Even the most knowledgeable gardener needs to use plant labels. It’s all very well being able to identify what different plant seedlings look like, but if you are growing from seed you also need to know the variety.
But the problem with plant labels is that they are a bit like socks. They disappear, end up in odd places and much worse than socks they persist where you don’t want them. Plastic labels turn up in the compost heap, in the flowerbeds and all over the place. So what’s the best way to label your plants?? Like most things in gardening there are several ways of doing the same thing?
Plastic is not fantastic
It’s hard to go plastic-free in the garden. Especially as we re-use old plastic flowerpots, seed trays and even our labels. Re-using plastic items and giving them a second, third or even fourth life is important. These things already exist, have been created from new resources and if we can re- use them then it saves buying new ones and it means that are used to their full potential. Plastic labels can be Re-used by scrubbing them in hot soapy water. Sometimes the writing fades and you can write over the old words and of course you can use both sides. I often use and reuse old plastic labels to make them work harder. It means that I don’t have to buy more and just re-use the ones that you have. If you have a stash of old flowerpots then write on the pots when you sow. Use a permanent pen that won’t wash off and write the name of the plants or seed variety on the pot.
I have tried all sorts of wooden labels like lollypop sticks either ones where I’ve eaten the ice-cream and some that are sold for plant labels. They do work. But they also fade and eventually break down, which is fine because they don’t persist in the garden, but if you want something that lasts longer than a year or two, maybe cheap wooden labels aren’t the answer.
Apart from writing on the pots, there are plenty of other ways to label your plants. You could cut up some cardboard and use these strips to temporarily label your plants. They lasted a few months outside, which was a surprise and seem to be OK in the greenhouse too. Fine if you are giving a gift of a cutting or a plant to a friend, but make sure you jot down the information before they compost into mulch.
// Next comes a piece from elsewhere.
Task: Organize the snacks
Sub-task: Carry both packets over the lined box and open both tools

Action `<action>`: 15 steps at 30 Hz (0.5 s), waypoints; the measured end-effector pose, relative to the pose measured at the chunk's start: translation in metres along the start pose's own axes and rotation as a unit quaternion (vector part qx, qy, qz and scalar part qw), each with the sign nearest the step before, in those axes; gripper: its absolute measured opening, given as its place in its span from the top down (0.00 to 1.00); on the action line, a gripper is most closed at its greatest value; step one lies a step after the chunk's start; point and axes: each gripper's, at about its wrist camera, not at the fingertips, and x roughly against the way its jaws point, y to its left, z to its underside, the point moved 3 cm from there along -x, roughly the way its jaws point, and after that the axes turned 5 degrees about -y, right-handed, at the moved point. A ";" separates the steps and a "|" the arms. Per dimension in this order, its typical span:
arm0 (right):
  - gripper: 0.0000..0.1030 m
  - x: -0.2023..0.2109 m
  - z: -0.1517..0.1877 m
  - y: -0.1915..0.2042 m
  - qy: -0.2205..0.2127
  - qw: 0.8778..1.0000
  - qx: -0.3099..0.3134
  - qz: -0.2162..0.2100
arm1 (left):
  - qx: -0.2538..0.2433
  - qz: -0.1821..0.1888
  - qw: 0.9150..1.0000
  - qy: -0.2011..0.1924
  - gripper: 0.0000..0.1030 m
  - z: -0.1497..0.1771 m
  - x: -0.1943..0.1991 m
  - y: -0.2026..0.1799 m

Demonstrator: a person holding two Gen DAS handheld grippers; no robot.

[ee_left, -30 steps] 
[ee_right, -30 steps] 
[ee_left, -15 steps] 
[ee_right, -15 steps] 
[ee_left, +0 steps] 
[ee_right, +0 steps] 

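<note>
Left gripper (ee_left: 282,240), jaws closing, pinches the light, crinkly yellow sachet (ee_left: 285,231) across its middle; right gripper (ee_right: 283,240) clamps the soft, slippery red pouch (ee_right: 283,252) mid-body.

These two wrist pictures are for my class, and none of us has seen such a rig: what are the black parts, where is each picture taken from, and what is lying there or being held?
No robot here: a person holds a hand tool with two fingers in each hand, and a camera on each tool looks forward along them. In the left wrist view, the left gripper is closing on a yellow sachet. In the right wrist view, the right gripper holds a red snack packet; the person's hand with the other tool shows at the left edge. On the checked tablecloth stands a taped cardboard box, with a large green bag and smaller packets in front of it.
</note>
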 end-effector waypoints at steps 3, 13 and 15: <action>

You could write on a pebble or a piece of slate. This is quite a nice way to label plants in the garden and the good thing about pebbles and slate is that they tend to stay put. You could also invest in some botanical labels if you have a serious collection or you open your garden. There are metal punches and metal labels available as well as engraved labels that are suitable for trees and larger specimens.
Pens are my friends
Finding the right pen to write your label can be a job in itself. It really needs to be a permanent marker so that the words don’t wash off. You need a fine nib if you want to write all the plant details onto the label and more. And most importantly you need to store it out of the greenhouse or potting shed so that it doesn’t dry out. You can use a very soft pencil to write on labels, but personally I prefer a pen. If you’ve got lots of black plastic pots invest in a white ink pen so you can write on them clearly, but for pretty much any other colour plastic pot a black ink pen will be fine.
It’s up to you what you write on your labels. Just the basic plant name is fine, but you could also write the name of the seed or plant supplier and of course the date you sow your seeds. If you are really organized you can keep a garden journal and note down what you sow, when they germinate, any special information and when you pot them up. You will soon learn to recognise the seedling leaves of many of your plants, which is always useful when a label goes astray. Keeping the empty seed packets in a filing box is a quick reminder of what you have sown and might be a good aid memoire if labels fade or get misplaced. But whatever you do enjoy the process, rejoice in each seed that sprouts and share your surplus plants far and wide.